Clinical Psychologist David Coleman.
Clinical Psychologist David Coleman.

Should life skills and resilience be taught at school?

It’s an emphatic ‘No’ from David Coleman. “It’s every parent’s responsibility. Teachers have enough to be doing. What is resilience? How do you teach resilience? People have to feel suffering and then realise they can come through it.”

His point is that we don’t want to intentionally put our children through suffering in the first place, just so that they can learn a lesson from it.

From our conversation it’s clear that in order to help our children help themselves, we as parents must have the skills first; skills which can be acquired through his course, devised in collaboration with Anokha Learning.

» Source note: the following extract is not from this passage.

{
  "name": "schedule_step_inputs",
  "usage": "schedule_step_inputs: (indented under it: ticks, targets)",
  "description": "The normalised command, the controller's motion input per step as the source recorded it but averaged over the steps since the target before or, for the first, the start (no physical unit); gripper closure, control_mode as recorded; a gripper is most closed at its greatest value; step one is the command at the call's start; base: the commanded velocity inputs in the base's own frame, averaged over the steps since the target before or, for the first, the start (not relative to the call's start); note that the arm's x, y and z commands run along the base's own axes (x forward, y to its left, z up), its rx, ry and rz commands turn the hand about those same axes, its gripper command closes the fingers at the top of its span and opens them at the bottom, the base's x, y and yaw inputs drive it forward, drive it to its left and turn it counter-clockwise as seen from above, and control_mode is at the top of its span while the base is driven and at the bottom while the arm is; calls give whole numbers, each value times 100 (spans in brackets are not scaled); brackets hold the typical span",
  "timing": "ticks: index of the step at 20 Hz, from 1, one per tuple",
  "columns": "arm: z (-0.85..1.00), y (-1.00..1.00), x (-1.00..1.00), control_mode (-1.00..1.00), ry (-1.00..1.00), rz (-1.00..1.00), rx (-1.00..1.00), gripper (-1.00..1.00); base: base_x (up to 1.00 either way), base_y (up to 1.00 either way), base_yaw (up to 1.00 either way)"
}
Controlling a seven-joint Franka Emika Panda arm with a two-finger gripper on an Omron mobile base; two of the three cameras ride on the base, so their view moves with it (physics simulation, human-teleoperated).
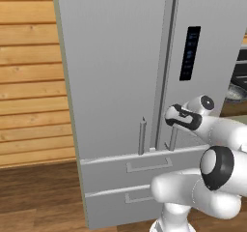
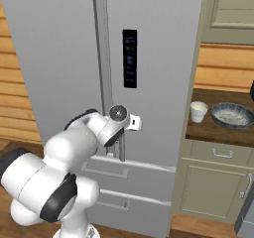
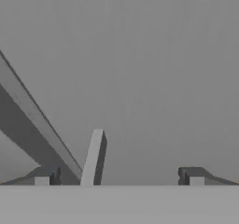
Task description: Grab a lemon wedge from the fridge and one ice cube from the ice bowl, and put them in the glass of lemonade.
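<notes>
A: What step are we on?

B: Step one, by the look of it: getting the fridge [image 2: 149, 58] open. Both doors are closed and the gripper [image 3: 119, 176] sits right up against the right door's bar handle [image 3: 92, 158], jaws spread wide, nothing in them.

A: Handle between the fingers?

B: In the hand view, yes. The bar rises between the two tips, nearer the left one, w/ no contact I can confirm. Next move, I'd judge: centre on the bar, close on it, then pull so the door swings out.

A: Where's the lemon wedge?

B: Can't see it; presumably inside the fridge, behind the closed doors. The glass of lemonade [image 2: 198, 111] stands on the counter [image 2: 208, 130] to the right of the fridge, w/ the ice bowl [image 2: 232, 115] just beside it.

A: Anything else hard to read?

B: Ice cubes in the bowl, just a whitish speckle, can't pick one out. In the left base view the wrist blocks the handle, so grip alignment is unclear there.
</notes>
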Motion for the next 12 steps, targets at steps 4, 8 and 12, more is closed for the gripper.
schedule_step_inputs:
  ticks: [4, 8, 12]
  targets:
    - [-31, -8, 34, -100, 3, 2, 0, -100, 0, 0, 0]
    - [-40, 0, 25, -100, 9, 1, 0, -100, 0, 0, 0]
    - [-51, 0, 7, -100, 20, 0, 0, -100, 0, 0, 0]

The course is written to support children within the age range of six to 18. It’s described as being for anybody who either lives with children, cares for children, or works with children. When one buys into the course, one is basically purchasing access to it for a 12-month period and can dip in and out of it at one’s own pace, returning as often as necessary in order to complete the course.

The course also comes with a full downloadable eBook transcript because, as David explains: “Some people are audio learners, some are visual learners and some are practical learners; they need to be doing things.”

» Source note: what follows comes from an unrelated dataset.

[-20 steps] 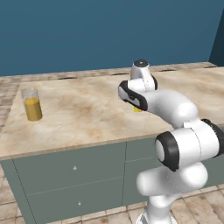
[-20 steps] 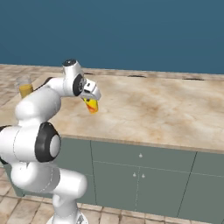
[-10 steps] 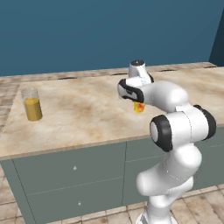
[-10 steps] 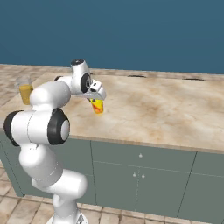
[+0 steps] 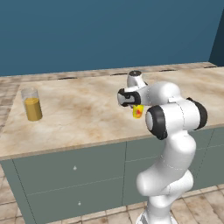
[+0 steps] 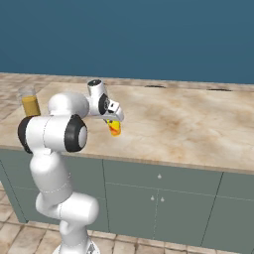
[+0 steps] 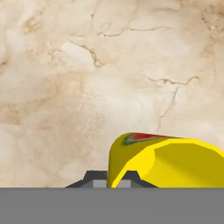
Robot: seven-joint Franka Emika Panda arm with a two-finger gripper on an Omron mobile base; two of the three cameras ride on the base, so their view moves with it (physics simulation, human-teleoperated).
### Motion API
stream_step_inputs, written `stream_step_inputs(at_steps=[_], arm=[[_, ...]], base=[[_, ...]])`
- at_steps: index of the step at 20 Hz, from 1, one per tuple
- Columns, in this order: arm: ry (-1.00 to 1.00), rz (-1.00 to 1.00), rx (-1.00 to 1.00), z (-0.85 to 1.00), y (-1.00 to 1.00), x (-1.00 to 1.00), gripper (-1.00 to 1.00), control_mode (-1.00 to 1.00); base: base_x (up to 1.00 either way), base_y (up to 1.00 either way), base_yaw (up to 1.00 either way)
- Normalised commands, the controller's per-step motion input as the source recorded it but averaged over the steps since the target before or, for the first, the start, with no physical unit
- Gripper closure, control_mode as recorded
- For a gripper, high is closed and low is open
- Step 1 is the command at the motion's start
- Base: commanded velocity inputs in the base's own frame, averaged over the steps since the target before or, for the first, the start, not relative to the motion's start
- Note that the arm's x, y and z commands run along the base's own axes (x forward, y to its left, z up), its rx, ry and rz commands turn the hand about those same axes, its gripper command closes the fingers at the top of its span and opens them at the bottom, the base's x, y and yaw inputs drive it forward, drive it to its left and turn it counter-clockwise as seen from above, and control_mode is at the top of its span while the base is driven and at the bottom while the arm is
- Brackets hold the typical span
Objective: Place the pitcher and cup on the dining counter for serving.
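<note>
Kitchen: a marble-patterned bench point(image 5: 87, 113) runs across mid-frame over grey-green drawer cabinets point(image 5: 65, 179), with tiled floor point(image 5: 205, 205) at lower right.

The pitcher point(image 5: 32, 104) stands upright on the dining counter point(image 5: 83, 113), near its left end and well apart from the cup point(image 5: 138, 111), which lies far to the right of it, nearer the counter's front edge. The cup hangs tilted at the gripper point(image 6: 112, 123), over the counter top and seemingly just clear of it, though the gap is hard to judge. In the hand view the cup point(image 7: 168, 162) sits at the lower right, with the counter surface point(image 7: 87, 78) spread behind it.
</note>
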Motion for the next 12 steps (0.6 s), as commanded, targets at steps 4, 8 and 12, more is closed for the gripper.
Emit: stream_step_inputs(at_steps=[4,8,12], arm=[[0.00,0.03,0.00,-0.52,-0.08,0.13,1.00,-1.00],[0.00,0.02,0.00,-0.50,-0.01,0.00,1.00,-1.00],[-0.01,0.00,0.00,-0.40,0.00,0.00,1.00,-1.00]], base=[[0.00,0.00,0.00],[0.00,0.00,0.00],[0.00,0.00,0.00]])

There are audio downloads of some of the strategies in the course for practice and future reference, so there are plenty of tools provided to keep the learner on track and for revision.

The course is divided into eight modules.

1. Freaking Out:

How can I tell if a child has problematic anxiety? It compares ‘normal’ or typical worries that children have to the kinds of anxiety that can be problematic.

2. Upstairs, Downstairs:

Understanding how a child’s brain processes anxiety, ‘upstairs’ being the ‘thinking’ brain and ‘downstairs’ being the “feeling” brain.

3. Be Still my Racing Heart:

Helping children to respond to the physical symptoms of anxiety.

4. I Think Therefore I Am:

How a child’s cognition affects anxiety, looking at the impact of thinking on a child’s subsequent behaviour and feelings.

5. Walk in my Shoes:

How children’s emotional understanding impacts on anxiety; showing how children’s ‘bottled up’ anxious feelings can impact on a child’s inner emotional world.

6. Feel the Fear and Do it Anyway:

Addressing a child’s anxious behaviour, including helping children be more in touch with their bodies, and use physical activity to relieve anxiety.

7. I Worry Too:

Resolving adult anxiety so we can help children resolve theirs.

8. A Second Opinion:

Knowing when a child’s anxiety might need professional help.

The main aim is that the person doing this course comes away with confidence, a set of skills, techniques and ideas they can use to help children with anxiety, as well as addressing any personal adult anxiety.